[
https://issues.apache.org/jira/browse/HDFS-12688?page=com.atlassian.jira.plugin.system.issuetabpanels:comment-tabpanel&focusedCommentId=16211729#comment-16211729
]
Jason Lowe commented on HDFS-12688:
-----------------------------------
Have you checked the HDFS audit logs? That should give you clues about what is
happening here and who is re-creating the directory. I suspect what's
happening here is that the job is executing asynchronously, and you're actually
running multiple copies of the job at the same time when you run the script
multiple times.

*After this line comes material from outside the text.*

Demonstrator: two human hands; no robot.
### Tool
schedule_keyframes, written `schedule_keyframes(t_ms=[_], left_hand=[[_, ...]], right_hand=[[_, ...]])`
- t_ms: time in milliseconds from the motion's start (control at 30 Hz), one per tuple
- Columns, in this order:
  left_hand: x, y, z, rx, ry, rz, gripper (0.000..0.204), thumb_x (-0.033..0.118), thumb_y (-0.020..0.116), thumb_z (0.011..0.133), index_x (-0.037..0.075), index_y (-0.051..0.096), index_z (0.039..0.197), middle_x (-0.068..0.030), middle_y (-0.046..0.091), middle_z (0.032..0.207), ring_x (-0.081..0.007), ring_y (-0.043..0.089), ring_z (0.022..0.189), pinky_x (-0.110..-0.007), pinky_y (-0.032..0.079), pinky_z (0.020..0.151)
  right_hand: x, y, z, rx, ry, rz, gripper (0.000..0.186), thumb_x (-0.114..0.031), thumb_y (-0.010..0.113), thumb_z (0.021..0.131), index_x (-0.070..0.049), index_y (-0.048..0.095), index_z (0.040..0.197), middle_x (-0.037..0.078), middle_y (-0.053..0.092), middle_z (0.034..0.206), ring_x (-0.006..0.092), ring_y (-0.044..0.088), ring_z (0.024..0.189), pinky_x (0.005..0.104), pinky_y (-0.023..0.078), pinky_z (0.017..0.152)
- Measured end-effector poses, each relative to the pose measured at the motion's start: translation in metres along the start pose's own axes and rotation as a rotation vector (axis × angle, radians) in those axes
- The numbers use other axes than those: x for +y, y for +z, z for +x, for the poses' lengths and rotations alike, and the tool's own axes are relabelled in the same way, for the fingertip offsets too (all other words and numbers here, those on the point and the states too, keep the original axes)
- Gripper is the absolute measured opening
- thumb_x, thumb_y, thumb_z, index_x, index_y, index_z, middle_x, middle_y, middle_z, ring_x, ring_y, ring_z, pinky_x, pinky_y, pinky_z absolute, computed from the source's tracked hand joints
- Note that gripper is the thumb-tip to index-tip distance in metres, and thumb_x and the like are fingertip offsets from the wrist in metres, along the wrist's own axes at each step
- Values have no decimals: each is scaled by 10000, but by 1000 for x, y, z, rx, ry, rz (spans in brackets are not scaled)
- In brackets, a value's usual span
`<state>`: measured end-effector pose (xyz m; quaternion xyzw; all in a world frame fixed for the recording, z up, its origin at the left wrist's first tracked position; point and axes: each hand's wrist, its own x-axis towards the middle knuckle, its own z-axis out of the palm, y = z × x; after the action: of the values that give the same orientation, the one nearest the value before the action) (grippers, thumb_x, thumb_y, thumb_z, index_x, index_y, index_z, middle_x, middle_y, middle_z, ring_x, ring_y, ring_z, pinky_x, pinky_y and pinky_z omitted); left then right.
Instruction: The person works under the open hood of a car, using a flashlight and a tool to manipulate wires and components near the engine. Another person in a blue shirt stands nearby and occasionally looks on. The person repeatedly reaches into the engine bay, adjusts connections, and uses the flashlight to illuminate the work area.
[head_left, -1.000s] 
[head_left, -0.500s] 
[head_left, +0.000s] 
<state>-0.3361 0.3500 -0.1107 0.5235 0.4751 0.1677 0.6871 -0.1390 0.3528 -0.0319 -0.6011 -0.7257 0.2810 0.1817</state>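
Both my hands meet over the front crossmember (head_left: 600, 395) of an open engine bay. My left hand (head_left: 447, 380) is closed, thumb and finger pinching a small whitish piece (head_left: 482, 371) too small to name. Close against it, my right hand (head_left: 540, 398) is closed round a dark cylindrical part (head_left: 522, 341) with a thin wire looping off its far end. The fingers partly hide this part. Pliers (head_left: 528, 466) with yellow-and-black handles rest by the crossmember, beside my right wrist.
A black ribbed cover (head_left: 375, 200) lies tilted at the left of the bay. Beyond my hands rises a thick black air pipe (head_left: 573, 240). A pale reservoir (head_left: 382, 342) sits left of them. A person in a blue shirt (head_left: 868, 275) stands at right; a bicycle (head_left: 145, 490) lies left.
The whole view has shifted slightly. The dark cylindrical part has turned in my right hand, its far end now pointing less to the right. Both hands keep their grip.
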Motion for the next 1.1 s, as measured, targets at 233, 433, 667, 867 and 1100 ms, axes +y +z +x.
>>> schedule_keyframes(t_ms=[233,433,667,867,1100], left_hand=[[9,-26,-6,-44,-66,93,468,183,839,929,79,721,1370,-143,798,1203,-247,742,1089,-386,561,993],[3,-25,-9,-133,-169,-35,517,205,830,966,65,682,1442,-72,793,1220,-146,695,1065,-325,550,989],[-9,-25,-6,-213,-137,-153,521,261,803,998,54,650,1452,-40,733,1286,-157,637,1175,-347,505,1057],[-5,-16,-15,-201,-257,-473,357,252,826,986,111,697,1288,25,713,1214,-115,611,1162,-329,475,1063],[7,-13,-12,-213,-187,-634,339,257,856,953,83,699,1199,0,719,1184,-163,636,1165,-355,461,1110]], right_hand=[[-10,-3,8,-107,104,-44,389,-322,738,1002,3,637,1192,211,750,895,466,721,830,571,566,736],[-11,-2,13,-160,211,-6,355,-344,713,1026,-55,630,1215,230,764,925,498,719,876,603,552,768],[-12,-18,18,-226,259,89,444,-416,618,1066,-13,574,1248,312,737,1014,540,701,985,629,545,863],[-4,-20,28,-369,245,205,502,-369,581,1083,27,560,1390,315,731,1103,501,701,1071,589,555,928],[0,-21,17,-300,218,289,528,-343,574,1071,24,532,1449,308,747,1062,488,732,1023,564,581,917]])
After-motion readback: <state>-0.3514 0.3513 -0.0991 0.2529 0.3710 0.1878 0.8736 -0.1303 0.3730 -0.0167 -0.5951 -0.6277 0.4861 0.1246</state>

If the job is still running then it is going to re-create the
output directory when its tasks need to write output.
> HDFS File Not Removed Despite Successful "Moved to .Trash" Message
> ------------------------------------------------------------------
>
> Key: HDFS-12688
> URL: https://issues.apache.org/jira/browse/HDFS-12688
> Project: Hadoop HDFS
> Issue Type: Bug
> Components: hdfs
> Affects Versions: 2.6.0
> Reporter: Shriya Gupta
> Priority: Critical
>
> Wrote a simple script to delete and create a file and ran it multiple times.
> However, some executions of the script randomly threw a FileAlreadyExists
> error while the others succeeded despite successful hdfs dfs -rm command. The
> script is as below, I have reproduced it in two different environments --
> hdfs dfs -ls /user/shriya/shell_test/
> echo "starting hdfs remove **************"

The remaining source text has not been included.